The PSA (prostate-specific antigen) blood test is the primary screening tool. PSA is a protein the prostate naturally produces, and elevated levels can signal cancer, though they can also rise from BPH, prostatitis, or even recent physical activity. What counts as “elevated” depends on age. For men in their 40s and 50s, a PSA above 2.5 ng/mL is considered abnormal, with the typical value for that age group being 0.6 to 0.7 ng/mL. For men in their 60s, the threshold rises to 4.0 ng/mL, with a normal range of 1.0 to 1.5 ng/mL. A rapid rise of more than 0.35 ng/mL in a single year can also prompt further evaluation, regardless of the absolute number.
An abnormal PSA doesn’t mean cancer. It means additional testing, often imaging or a biopsy, is needed to find out what’s going on. Many men with elevated PSA turn out to have BPH or inflammation rather than cancer.
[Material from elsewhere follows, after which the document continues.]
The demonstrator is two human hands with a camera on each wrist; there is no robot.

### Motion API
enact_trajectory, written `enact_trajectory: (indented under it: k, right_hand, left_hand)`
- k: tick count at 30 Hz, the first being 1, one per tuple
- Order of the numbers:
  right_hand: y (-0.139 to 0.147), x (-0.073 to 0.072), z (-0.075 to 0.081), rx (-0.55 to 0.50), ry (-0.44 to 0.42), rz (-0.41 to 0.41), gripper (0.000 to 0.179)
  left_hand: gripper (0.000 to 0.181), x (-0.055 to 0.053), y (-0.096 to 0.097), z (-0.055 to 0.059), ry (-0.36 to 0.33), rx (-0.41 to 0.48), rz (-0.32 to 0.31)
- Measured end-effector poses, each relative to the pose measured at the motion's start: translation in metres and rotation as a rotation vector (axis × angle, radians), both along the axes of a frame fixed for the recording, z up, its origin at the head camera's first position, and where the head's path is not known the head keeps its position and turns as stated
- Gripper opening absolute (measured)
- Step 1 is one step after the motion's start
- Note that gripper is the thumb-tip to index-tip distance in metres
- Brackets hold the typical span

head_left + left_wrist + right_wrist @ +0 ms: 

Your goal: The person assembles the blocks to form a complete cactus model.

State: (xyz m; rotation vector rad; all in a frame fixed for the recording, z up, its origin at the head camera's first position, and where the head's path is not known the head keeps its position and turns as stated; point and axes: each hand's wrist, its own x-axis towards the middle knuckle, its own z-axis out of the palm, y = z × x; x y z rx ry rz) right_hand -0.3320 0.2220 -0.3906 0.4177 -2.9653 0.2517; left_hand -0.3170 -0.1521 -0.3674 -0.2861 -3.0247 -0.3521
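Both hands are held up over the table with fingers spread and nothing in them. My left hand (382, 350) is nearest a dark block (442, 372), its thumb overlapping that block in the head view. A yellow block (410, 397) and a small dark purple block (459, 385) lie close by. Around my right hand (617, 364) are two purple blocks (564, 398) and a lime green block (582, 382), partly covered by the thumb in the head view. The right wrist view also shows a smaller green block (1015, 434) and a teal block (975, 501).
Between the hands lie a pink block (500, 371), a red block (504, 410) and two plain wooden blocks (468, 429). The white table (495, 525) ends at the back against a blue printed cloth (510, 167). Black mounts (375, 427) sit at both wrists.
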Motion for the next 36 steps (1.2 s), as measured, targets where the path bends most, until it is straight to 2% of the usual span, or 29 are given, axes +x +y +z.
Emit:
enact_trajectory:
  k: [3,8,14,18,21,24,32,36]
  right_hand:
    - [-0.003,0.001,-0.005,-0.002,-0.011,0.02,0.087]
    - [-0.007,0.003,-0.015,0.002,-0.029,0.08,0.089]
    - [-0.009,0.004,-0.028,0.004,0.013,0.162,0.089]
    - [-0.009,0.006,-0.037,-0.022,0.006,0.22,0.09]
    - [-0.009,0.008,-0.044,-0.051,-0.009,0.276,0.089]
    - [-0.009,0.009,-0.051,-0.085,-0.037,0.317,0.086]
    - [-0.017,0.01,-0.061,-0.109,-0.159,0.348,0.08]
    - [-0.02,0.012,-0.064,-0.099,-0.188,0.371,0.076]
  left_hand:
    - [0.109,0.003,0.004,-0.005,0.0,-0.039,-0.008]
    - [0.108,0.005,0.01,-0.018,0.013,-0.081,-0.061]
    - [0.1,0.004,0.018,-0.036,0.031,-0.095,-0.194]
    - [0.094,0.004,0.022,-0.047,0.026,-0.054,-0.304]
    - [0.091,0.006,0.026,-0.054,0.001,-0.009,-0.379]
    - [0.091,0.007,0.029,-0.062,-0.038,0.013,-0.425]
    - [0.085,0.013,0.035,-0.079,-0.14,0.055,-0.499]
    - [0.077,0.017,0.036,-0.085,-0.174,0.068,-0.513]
Signs Your Prostate Needs Attention
Because BPH, prostatitis, and early prostate cancer can all produce overlapping urinary symptoms, it’s worth knowing what to watch for. Needing to urinate frequently, especially at night, is one of the earliest and most common signals. A urine stream that’s weak, starts and stops, or takes a while to begin also points to prostate involvement. Pain or burning during urination, blood in the urine or semen, and pain during ejaculation are less common but more urgent signs.
Most of these symptoms turn out to be caused by BPH or prostatitis rather than cancer. But since the symptoms overlap, any persistent change in urinary habits is worth getting checked. Screening conversations typically start around age 50 for most men, or earlier for those with a family history of prostate cancer.